Première édition: December 2020

Dans les sociétés occidentales, l’allongement de la durée de vie durant le XXe siècle a conduit à une rapide progression de la population atteignant les âges de la vieillesse. Ces âges sont caractérisés entre autres par une fragilité accrue et une baisse des capacités fonctionnelles. Les transitions démographiques des deux siècles écoulés ont aussi conduit à une diminution de la natalité qui, conjointement à la mobilité spatiale, à la divortialité, et à l’individualisme croissant, a fragilisé les solidarités familiales. Ainsi, de plus en plus d’aîné·e·s, principalement des femmes, finissent leur vie dans un ménage individuel. La part des personnes restant définitivement sans enfant augmente régulièrement et la présence de proches à proximité immédiate du ménage âgé, susceptibles de fournir de l’aide pratique ou financière, est de moins en moins fréquente.

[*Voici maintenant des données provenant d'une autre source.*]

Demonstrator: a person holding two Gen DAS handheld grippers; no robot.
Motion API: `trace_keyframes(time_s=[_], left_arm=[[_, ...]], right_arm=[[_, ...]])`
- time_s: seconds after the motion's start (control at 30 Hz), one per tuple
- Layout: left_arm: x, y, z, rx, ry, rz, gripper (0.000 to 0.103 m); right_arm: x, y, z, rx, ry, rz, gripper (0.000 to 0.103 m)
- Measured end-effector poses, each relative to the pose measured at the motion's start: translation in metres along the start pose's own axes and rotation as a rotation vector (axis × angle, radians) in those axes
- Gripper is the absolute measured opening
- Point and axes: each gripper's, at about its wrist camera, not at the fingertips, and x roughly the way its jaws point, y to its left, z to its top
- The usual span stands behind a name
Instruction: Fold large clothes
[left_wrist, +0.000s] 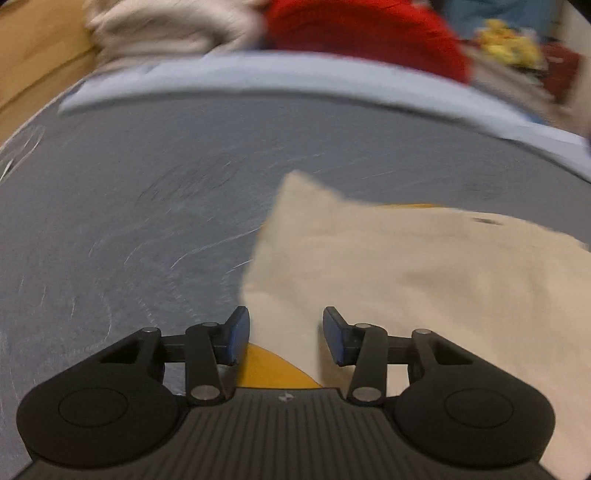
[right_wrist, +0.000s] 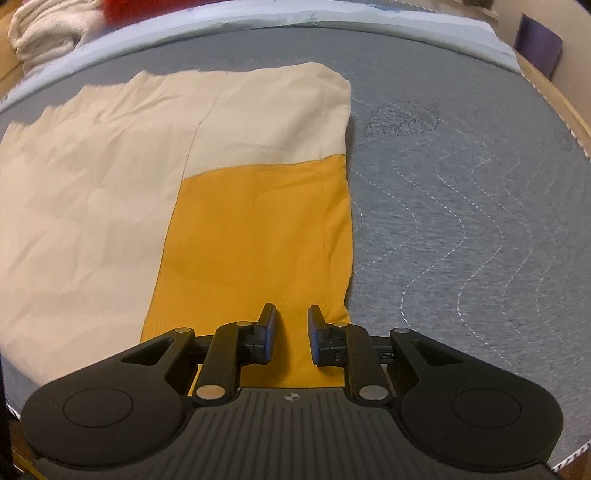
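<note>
A large cream and mustard-yellow garment (right_wrist: 184, 177) lies partly folded on the grey quilted mat (right_wrist: 461, 203). In the right wrist view its yellow panel (right_wrist: 258, 236) runs under my right gripper (right_wrist: 291, 332), whose jaws stand open above the cloth near its front right corner. In the left wrist view the cream part (left_wrist: 424, 280) fills the right side and a yellow bit (left_wrist: 269, 369) shows below. My left gripper (left_wrist: 286, 336) is open over the garment's left edge. This view is blurred.
A pale blue sheet (left_wrist: 295, 77) edges the mat at the back. Beyond it lie a cream cloth pile (left_wrist: 166, 33), a red garment (left_wrist: 369, 33) and yellow items (left_wrist: 509, 44). A wooden rim (right_wrist: 561, 107) borders the mat on the right.
</note>
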Motion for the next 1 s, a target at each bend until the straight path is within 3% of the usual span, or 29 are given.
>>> trace_keyframes(time_s=[0.1, 0.2, 0.23, 0.3, 0.33, 0.43, 0.5, 0.6, 0.67, 0.7, 0.83, 0.93, 1.0], left_arm=[[-0.038, -0.011, -0.014, 0.113, -0.010, -0.166, 0.049], [-0.053, -0.016, -0.037, 0.246, 0.046, -0.276, 0.049], [-0.051, -0.021, -0.053, 0.298, 0.088, -0.273, 0.049], [-0.027, -0.012, -0.082, 0.400, 0.231, -0.162, 0.050], [-0.023, -0.003, -0.088, 0.423, 0.248, -0.138, 0.050], [-0.043, 0.013, -0.085, 0.398, 0.201, -0.157, 0.049], [-0.048, 0.021, -0.099, 0.410, 0.217, -0.166, 0.049], [-0.056, 0.010, -0.109, 0.462, 0.250, -0.092, 0.051], [-0.072, 0.005, -0.104, 0.449, 0.215, 0.005, 0.050], [-0.084, 0.007, -0.109, 0.424, 0.171, 0.021, 0.050], [-0.149, -0.002, -0.103, 0.263, -0.048, -0.021, 0.050], [-0.193, -0.013, -0.111, 0.162, -0.126, -0.066, 0.054], [-0.192, -0.024, -0.115, 0.102, -0.132, -0.117, 0.056]], right_arm=[[-0.007, -0.003, -0.002, 0.015, -0.015, 0.003, 0.019], [-0.016, -0.005, -0.009, 0.020, -0.016, 0.013, 0.019], [-0.015, -0.005, -0.013, 0.010, 0.008, 0.004, 0.019], [-0.008, -0.001, -0.023, -0.037, 0.078, -0.035, 0.019], [-0.007, 0.002, -0.028, -0.073, 0.097, -0.052, 0.019], [-0.014, 0.007, -0.036, -0.097, 0.096, -0.083, 0.019], [-0.014, 0.009, -0.043, -0.103, 0.126, -0.103, 0.019], [-0.020, 0.013, -0.046, -0.141, 0.128, -0.163, 0.019], [-0.040, 0.014, -0.041, -0.099, 0.063, -0.198, 0.019], [-0.058, 0.017, -0.036, -0.087, -0.010, -0.207, 0.019], [-0.131, 0.037, -0.027, -0.004, -0.282, -0.199, 0.024], [-0.179, 0.057, -0.038, 0.101, -0.436, -0.135, 0.033], [-0.200, 0.078, -0.058, 0.165, -0.519, -0.079, 0.041]])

Ces évolutions ont précarisé la situation économique de la population âgée au cours de la première moitié du XXe siècle, ceci d’autant plus que les transformations du marché du travail ont rendu difficile l’exercice d’une activité rémunérée en période de post-retraite. Par ailleurs, les inégalités salariales croissantes se répercutent sur la situation économique au moment de la retraite et conduisent à la formation de groupes précarisés qui côtoient d’autres groupes privilégiés.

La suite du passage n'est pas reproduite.